### EXERCISE
No pictures in the copy, please: retype all the records exactly.
Start of EXERCISE DATA
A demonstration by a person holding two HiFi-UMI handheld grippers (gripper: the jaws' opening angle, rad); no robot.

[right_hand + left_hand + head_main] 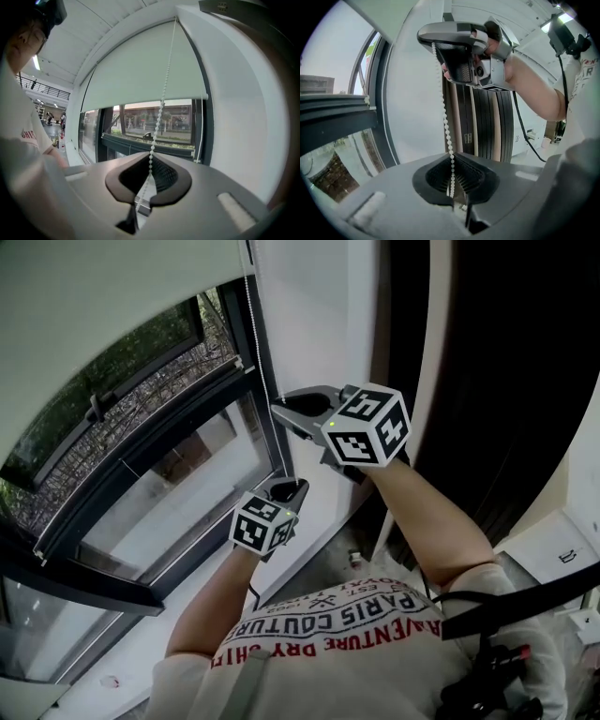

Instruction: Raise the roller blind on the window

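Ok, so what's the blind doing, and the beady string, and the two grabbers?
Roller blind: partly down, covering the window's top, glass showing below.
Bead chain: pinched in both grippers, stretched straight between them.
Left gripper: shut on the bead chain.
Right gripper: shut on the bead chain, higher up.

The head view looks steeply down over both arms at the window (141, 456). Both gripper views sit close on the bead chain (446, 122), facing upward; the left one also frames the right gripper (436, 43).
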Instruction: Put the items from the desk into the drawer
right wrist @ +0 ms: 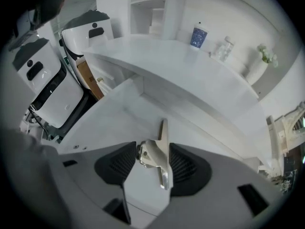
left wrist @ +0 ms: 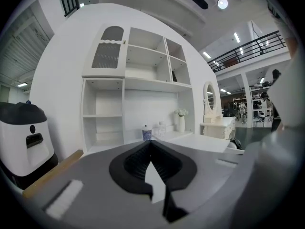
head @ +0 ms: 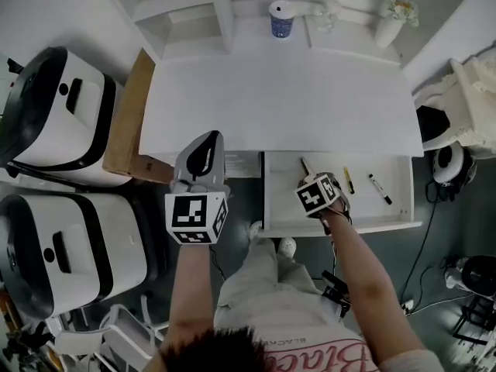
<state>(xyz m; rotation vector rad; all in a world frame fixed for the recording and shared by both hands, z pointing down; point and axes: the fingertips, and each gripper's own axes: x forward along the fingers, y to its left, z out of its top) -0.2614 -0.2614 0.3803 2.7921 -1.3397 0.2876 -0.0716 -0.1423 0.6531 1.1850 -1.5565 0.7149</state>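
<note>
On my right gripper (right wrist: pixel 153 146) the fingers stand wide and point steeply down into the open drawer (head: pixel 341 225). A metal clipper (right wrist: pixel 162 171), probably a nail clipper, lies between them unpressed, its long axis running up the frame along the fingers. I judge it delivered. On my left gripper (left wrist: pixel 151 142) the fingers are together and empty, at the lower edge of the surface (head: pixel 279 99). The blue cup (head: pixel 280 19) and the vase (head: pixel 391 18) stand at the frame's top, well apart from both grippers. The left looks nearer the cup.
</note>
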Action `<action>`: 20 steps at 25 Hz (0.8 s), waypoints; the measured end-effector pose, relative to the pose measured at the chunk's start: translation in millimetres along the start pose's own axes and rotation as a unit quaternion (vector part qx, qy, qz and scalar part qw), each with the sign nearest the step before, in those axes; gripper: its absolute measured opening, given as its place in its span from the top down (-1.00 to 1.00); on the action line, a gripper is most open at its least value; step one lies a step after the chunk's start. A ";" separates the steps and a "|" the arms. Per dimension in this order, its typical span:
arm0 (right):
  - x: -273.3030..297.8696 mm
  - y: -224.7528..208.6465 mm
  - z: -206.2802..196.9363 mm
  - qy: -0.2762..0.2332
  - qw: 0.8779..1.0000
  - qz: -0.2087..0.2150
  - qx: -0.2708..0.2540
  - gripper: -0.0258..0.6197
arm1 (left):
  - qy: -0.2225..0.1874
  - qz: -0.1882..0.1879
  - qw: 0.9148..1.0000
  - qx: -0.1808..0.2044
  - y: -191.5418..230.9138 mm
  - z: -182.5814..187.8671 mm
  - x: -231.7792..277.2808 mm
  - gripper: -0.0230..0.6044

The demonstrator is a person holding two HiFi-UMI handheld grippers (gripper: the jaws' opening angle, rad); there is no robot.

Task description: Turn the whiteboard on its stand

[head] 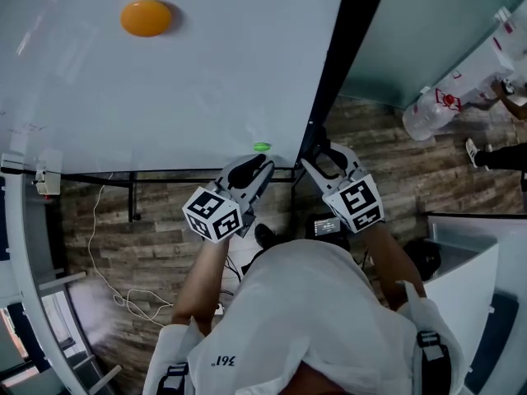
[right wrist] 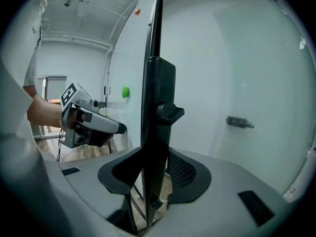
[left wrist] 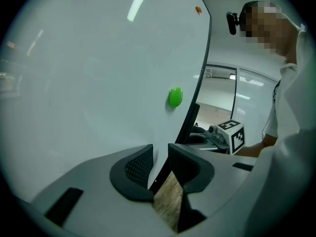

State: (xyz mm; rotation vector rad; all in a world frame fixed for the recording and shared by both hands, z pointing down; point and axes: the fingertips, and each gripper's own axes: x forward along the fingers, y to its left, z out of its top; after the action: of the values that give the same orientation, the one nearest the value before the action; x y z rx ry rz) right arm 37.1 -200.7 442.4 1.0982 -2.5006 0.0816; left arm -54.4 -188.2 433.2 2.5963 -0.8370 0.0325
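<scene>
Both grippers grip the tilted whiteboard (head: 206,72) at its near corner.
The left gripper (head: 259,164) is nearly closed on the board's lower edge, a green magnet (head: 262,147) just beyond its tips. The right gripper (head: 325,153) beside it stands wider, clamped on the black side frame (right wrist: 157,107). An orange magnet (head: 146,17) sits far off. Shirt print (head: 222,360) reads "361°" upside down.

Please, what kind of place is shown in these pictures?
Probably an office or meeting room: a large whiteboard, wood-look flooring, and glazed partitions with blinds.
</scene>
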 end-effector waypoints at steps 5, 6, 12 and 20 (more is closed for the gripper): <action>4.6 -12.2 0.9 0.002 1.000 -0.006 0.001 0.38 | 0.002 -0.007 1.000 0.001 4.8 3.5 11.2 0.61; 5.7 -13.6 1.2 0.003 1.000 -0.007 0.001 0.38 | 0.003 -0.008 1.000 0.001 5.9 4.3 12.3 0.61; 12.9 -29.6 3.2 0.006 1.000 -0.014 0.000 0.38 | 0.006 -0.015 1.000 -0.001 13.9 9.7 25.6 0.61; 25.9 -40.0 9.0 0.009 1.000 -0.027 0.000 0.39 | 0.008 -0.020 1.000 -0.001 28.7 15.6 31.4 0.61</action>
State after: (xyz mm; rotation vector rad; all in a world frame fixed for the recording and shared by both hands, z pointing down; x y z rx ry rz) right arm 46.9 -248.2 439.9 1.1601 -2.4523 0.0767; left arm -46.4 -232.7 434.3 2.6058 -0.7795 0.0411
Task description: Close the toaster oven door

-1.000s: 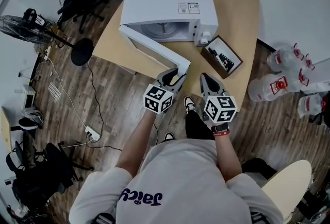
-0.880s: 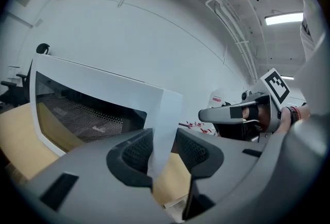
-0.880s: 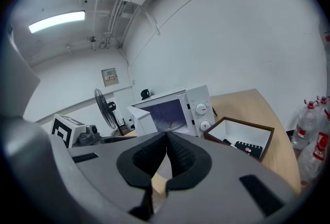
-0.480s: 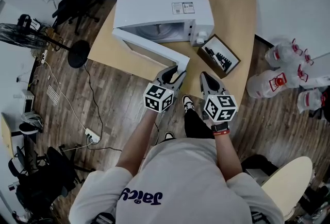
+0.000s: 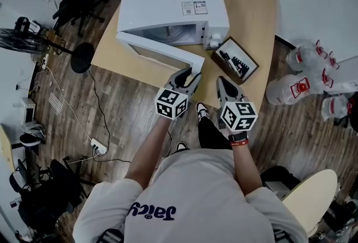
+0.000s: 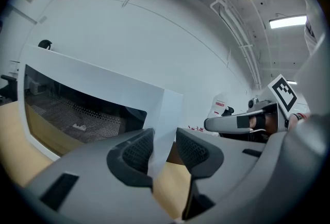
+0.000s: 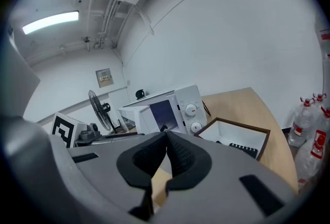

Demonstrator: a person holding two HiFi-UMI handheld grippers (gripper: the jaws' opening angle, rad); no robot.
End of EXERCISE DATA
### OUTPUT OF THE EXERCISE
A demonstration by a person holding two HiFi-UMI handheld grippers (gripper: the jaws' opening angle, rad); no robot.

[right_hand + left_hand + head_main] 

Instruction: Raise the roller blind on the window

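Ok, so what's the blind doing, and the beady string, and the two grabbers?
Roller blind: partly down, covering the window's top, glass showing below.
Bead chain: pinched in both grippers, stretched straight between them.
Left gripper: shut on the bead chain.
Right gripper: shut on the bead chain, higher up.

The head view looks steeply down over both arms at the window (141, 456). Both gripper views sit close on the bead chain (446, 122), facing upward; the left one also frames the right gripper (436, 43).
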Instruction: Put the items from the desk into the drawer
right wrist @ +0 ms: 
left wrist @ +0 ms: 
head @ +0 ms: 
<state>(xyz m; rotation vector rad; all in a world frame fixed for the recording and shared by both hands, z pointing down; point and axes: the fingertips, and each gripper's own axes: x forward along the fingers, y to its left, z out of its top) -0.2614 -0.2614 0.3803 2.7921 -1.3397 0.2876 -0.0716 -0.1423 0.6531 1.1850 -1.5565 0.7149</state>
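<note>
On my right gripper (right wrist: pixel 153 146) the fingers stand wide and point steeply down into the open drawer (head: pixel 341 225). A metal clipper (right wrist: pixel 162 171), probably a nail clipper, lies between them unpressed, its long axis running up the frame along the fingers. I judge it delivered. On my left gripper (left wrist: pixel 151 142) the fingers are together and empty, at the lower edge of the surface (head: pixel 279 99). The blue cup (head: pixel 280 19) and the vase (head: pixel 391 18) stand at the frame's top, well apart from both grippers. The left looks nearer the cup.
</note>
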Action `<action>`: 20 steps at 25 Hz (0.8 s), waypoints; the measured end-effector pose, relative to the pose measured at the chunk's start: translation in millimetres along the start pose's own axes and rotation as a unit quaternion (vector part qx, qy, qz and scalar part qw), each with the sign nearest the step before, in those axes; gripper: its absolute measured opening, given as its place in its span from the top down (-1.00 to 1.00); on the action line, a gripper is most open at its least value; step one lies a step after the chunk's start. A ";" separates the steps and a "|" the arms. Per dimension in this order, its typical span:
arm0 (right):
  - x: -273.3030..297.8696 mm
  - y: -224.7528..208.6465 mm
  - z: -206.2802..196.9363 mm
  - qy: -0.2762..0.2332
  - qw: 0.8779..1.0000
  - qz: -0.2087..0.2150
  - qx: -0.2708..0.2540
  - gripper: -0.0258..0.6197
arm1 (left):
  - qy: -0.2225..0.1874
  - qz: -0.1882..0.1879
  - qw: 0.9148..1.0000
  - qx: -0.1808..0.2044
  - y: -191.5418..230.9138 mm
  - z: -182.5814..187.8671 mm
  - x: -231.7792..277.2808 mm
  - gripper: -0.0230..0.6044

The demonstrator is a person holding two HiFi-UMI handheld grippers (gripper: the jaws' opening angle, rad); there is no robot.

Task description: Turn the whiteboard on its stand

[head] 
[right wrist] 
[left wrist] 

State: (xyz mm; rotation vector rad; all in a world frame fixed for the recording and shared by both hands, z pointing down; point and axes: the fingertips, and each gripper's own axes: x forward along the fingers, y to its left, z out of its top; after the action: of the values that give the same orientation, the one nearest the value before the action; x y z rx ry rz) right arm 37.1 -200.7 442.4 1.0982 -2.5006 0.0816; left arm -54.4 -188.2 433.2 2.5963 -0.8370 0.0325
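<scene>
Both grippers grip the tilted whiteboard (head: 206,72) at its near corner.
The left gripper (head: 259,164) is nearly closed on the board's lower edge, a green magnet (head: 262,147) just beyond its tips. The right gripper (head: 325,153) beside it stands wider, clamped on the black side frame (right wrist: 157,107). An orange magnet (head: 146,17) sits far off. Shirt print (head: 222,360) reads "361°" upside down.

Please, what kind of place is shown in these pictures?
Probably an office or meeting room: a large whiteboard, wood-look flooring, and glazed partitions with blinds.
</scene>
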 end-effector waypoints at steps 5, 6, 12 and 20 (more is closed for the gripper): <action>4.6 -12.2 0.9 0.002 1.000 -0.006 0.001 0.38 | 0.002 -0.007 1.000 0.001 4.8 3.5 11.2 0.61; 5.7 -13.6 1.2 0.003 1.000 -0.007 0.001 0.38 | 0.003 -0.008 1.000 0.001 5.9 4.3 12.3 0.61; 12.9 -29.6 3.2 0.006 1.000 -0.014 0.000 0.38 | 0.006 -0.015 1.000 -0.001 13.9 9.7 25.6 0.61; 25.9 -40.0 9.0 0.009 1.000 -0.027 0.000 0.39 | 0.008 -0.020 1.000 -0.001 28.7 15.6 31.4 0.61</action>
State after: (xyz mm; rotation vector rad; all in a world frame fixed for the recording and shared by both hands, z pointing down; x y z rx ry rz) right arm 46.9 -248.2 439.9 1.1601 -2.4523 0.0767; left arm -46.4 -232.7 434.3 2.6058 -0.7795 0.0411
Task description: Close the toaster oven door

-1.000s: 
-0.880s: 
-0.880s: 
-0.480s: 
+0.000s: 
+0.000s: 
+0.000s: 

Demonstrator: a person holding two HiFi-UMI handheld grippers (gripper: the jaws' opening angle, rad); no robot.

The answer was given in full.